Krimi-Couch Rezension vonApr 2021

 Gewusst wie bzw. mörderisch einfallsreich

Ein Mann wird mit einem Hammer erschlagen, der Mörder gesichtet und verfolgt. Fast hätten ihn Amelia Sachs und ihr Team vom Morddezernat des New York Police Departments ihn in einem Einkaufszentrum gestellt, doch plötzlich springt die Wartungsklappe einer Rolltreppe auf, ein Angestellter stürzt hinein und gerät in das laufende Treppenwerk, das ihn buchstäblich zermalmt. Während Sachs ihn vergeblich zu retten versucht, entkommt der Mörder.

ihr Lebensgefährte, der zwar fast vollständig gelähmte, aber geniale Kriminologe Dr. Lincoln Rhyme stellt fest, dass sich die verhängnisvolle Wartungsklappe keineswegs zufällig geöffnet hat: Sie wurde digital und quasi per Fernsteuerung aktiviert! Der Täter hat sich die schlechte Abschirmung dieser Apparatur zunutze gemacht.

Der Mörder hat sehr wohl bemerkt, wer ihm wie nahe im Nacken sitzt. Er ist kein Gelegenheitstäter, sondern ein lupenreiner Serienkiller, der es liebt, Frustrationen abzubauen, indem er Mitmenschen mit zweckentfremdeten Haushaltsgeräten und Werkzeugen zu Leibe rückt. Von Sachs und Rhyme und damit doppelt in die Zange genommen, setzt der Täter seine beachtlichen handwerklichen Fähigkeiten gegen sie ein …

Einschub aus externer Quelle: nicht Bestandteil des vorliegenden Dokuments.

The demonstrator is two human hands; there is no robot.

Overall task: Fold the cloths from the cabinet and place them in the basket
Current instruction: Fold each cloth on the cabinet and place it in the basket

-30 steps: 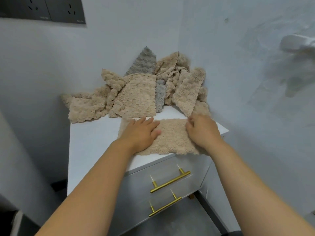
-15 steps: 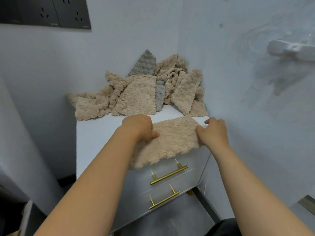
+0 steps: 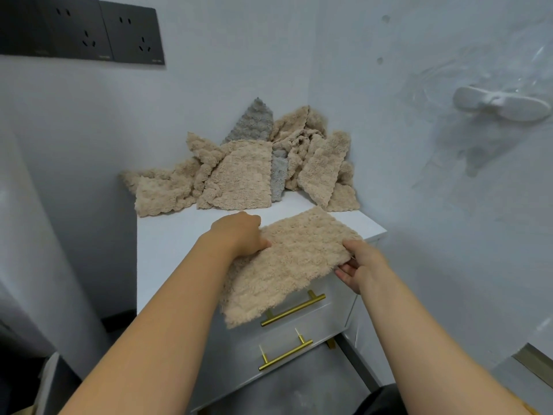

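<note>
White cabinet top fills mid-frame. The left hand pinches the beige cloth by its left edge and the right hand grips its right edge, both equally near. Its long axis runs between them, the lower corner hanging over two brass drawer handles. Behind, at upper centre, lies a heap of cloths: one grey, several beige, too tangled to count. No basket shows.

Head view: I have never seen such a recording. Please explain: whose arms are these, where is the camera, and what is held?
There is no machine here. A person wears a camera on the head, which looks down at their own arms. The left hand and the right hand each grip one edge of a beige cloth, which hangs over the front of the white cabinet. Behind it, on the cabinet top, lies a pile of unfolded cloths, mostly beige, with one grey cloth. No basket shows.
</note>
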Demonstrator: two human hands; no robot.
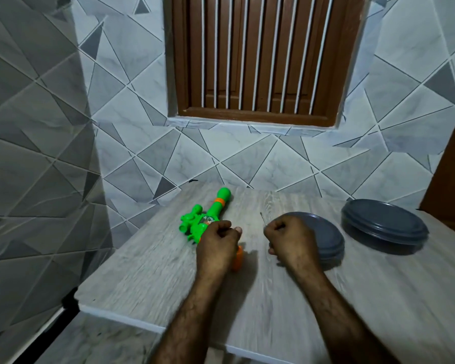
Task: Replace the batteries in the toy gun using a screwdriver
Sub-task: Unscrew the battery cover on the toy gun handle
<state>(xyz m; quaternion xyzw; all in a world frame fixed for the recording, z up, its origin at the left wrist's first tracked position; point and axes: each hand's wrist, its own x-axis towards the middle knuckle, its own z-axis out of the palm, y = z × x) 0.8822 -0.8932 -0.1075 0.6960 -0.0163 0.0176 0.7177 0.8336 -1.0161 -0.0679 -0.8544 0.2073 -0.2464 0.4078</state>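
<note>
A green toy gun (204, 218) with orange trim lies on the wooden table (147, 261), barrel pointing away toward the wall. My left hand (217, 246) rests on its rear part with fingers curled, hiding most of the orange grip. My right hand (290, 237) is closed in a fist around a screwdriver (262, 218); only the thin metal shaft sticks out above the fist, pointing up and away. The screwdriver tip is apart from the gun, to its right. No batteries are visible.
A grey plate (326, 240) lies just behind my right hand, and a stack of grey plates (384, 223) sits at the table's right rear. Tiled walls close in behind and to the left. The table's left edge drops off near the gun.
</note>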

Hightech ohne echte Absicherung

Nur wenige Jahre konnte sich die Menschheit (minus die üblichen Unken) über und auf eine Zukunft freuen, die technisch sämtliche Grenzen zu sprengen schien. Nicht nur Informationen, sondern auch Befehle sind beinahe global und drahtlos zu übermitteln. Längst gilt es als Selbstverständlichkeit, per Handy die Heizung aufzudrehen, obwohl man sich dem noch kalten Heim erst nähert. Auch Funkschlüssel sind eher die Regel als die Ausnahme; vor allem moderne Automobiltüren lassen sich kaum noch mechanisch öffnen oder schließen.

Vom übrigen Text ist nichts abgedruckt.